Avec cette enquête, nous sommes loin de « l’obéissance de masse » annoncée dans le titre comme mode d’être permanent ! Et nous sommes loin de la soumission qui s’inclinerait devant l’ordre. Car l’enquête montre une certaine intelligence des situations, des comportements qui jouent entre le pouvoir, le droit et le vrai. Comme avec la fameuse signature de l’attestation. L’exercice du pouvoir ne passerait-il pas par ce paraphe mille fois répété ? L’apposition de sa signature – haut signe d’individualité – pour attester le vrai de ses heures de sorties et sur le kilomètre voulu contient une responsabilité, une prétention à dire la vérité. Or, on s’autorise soi-même dans les plis de l’autorisation du Prince. Auto-contrôle et hétéro-contrôle, c’est dans ce double mouvement que se noue une autorité commune, deux interprètes autorisés mais dont le dernier possèdera la force finale. L’autorité de l’énonciation individuelle serait elle bouclée par une signature ?
C’est cette dernière qui interroge. En cochant une case et en signant, en mentionnant une heure et un lieu, l’attestation est un dispositif à la jonction du mental et du social, une production de vérités, et les auteurs de prolonger les propositions de Michel Foucault : « le pouvoir ne cesse de questionner, de nous questionner ; il ne cesse d’enquêter, d’enregistrer ; il institutionnalise la recherche de la vérité, il la professionnalise, il la récompense ; nous avons à produire la vérité » (Dits et écrits II, p. 175).

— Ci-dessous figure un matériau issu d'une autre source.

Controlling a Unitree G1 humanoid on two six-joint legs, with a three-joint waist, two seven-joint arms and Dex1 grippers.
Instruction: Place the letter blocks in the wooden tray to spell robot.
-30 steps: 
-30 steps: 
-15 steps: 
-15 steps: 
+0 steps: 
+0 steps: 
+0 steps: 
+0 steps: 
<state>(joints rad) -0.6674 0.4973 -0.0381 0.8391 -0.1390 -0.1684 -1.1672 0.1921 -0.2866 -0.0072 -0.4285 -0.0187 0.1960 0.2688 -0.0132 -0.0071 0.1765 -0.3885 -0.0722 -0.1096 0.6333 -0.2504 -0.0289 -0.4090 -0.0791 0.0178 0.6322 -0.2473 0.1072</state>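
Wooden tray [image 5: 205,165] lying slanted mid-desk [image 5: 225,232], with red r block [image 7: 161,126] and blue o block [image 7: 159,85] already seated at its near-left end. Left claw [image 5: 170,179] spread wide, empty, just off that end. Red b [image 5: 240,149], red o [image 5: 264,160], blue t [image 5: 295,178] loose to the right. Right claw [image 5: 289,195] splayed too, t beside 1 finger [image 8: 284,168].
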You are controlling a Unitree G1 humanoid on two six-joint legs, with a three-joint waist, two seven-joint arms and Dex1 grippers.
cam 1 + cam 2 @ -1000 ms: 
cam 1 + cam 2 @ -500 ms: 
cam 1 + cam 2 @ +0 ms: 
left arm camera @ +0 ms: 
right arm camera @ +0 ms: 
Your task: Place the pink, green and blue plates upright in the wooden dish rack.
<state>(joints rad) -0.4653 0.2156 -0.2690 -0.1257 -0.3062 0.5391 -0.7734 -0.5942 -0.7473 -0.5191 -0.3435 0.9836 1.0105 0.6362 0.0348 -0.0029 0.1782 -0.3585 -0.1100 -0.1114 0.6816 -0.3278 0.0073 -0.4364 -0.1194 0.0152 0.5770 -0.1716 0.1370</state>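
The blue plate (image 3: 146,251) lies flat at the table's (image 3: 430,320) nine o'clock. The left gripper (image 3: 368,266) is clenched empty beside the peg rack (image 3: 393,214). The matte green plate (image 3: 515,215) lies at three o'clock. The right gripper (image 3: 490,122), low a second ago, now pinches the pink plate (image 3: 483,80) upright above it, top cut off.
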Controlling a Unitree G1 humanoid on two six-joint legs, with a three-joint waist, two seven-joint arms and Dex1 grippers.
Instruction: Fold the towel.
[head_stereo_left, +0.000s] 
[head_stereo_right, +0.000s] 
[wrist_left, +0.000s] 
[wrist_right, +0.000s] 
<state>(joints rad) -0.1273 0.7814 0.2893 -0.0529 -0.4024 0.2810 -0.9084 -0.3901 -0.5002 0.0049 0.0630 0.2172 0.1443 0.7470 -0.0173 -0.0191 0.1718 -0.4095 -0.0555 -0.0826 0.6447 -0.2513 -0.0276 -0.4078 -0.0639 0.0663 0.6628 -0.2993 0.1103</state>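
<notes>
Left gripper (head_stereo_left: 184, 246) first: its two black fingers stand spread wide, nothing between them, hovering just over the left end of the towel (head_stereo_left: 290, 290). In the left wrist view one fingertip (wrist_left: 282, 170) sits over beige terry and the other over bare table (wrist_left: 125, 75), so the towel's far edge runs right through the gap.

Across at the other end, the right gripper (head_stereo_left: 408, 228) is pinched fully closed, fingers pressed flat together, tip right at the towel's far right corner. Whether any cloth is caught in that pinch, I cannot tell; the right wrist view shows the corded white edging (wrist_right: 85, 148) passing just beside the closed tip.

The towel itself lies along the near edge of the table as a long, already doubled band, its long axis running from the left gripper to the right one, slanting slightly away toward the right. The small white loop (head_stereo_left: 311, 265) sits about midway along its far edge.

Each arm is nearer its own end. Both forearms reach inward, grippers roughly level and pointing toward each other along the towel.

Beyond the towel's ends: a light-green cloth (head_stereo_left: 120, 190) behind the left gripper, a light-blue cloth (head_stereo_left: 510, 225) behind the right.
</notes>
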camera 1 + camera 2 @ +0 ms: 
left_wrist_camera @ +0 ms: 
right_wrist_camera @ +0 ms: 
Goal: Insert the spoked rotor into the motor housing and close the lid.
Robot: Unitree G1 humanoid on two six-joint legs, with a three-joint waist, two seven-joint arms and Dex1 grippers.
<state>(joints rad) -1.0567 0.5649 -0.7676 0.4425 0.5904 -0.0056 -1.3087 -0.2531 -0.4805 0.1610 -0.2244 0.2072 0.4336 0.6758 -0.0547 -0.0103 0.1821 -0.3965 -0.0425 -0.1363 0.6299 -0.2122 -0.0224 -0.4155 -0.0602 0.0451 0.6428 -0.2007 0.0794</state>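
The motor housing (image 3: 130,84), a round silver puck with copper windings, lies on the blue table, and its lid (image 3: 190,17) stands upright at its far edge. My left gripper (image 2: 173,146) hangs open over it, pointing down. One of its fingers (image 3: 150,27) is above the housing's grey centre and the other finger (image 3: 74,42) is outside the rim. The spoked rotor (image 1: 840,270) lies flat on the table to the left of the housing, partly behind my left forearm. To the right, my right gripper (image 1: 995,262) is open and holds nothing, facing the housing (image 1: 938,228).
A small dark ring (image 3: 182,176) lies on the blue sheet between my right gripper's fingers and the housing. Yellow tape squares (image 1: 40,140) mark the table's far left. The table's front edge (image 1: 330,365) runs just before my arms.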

Ce dispositif de l’engagement à la signature est un objet de pouvoir très singulier dont le rapport au vrai est variable. Car comment signe-t-on concrètement dans chaque espace disciplinaire ? Un carnet scolaire ou un accusé de réception, une plainte au commissariat ou le cahier de passage dans une administration : autrement dit, le contexte agit sur la force du paraphe et de la responsabilité. Nos cerveaux se soumettent à ces figures subtiles d’autorité, figures indolores, habiles, perspicaces et pénétrantes. L’inquiètement, ça ne se sent pas, ou à peine. Signer tous les jours, on s’y habitue, et, ce faisant, l’infusion du « vrai » imbibe gestes et pensées.
Pour finir, l’obéissance n’est pas du tout un face-à-face entre le Prince et le peuple, entre la police et les anonymes, mais une coopération distante, une signature retenue et méfiante, un mélange de sentiments ambivalents devant la négligence des gouvernants (absence de masques) et l’impuissance de la médecine, sous l’argument majeur de l’incapacité d’accueillir les malades dans les hôpitaux. Le fameux formulaire, l’attestation de déplacement dérogatoire, sans doute en possède-t-on encore quelques exemplaires dans notre ordinateur. Ou bien elle a été très vite jetée aux orties pour oublier l’extension de l’auto-contrôle qu’elle a permis. En tout cas, l’attestation à la française restera une pièce maîtresse pour les historiens du contemporain, témoin à la fois d’une panique du savoir médical et d’une société assez astucieuse pour nous faire agir sur nous-mêmes en criant liberté.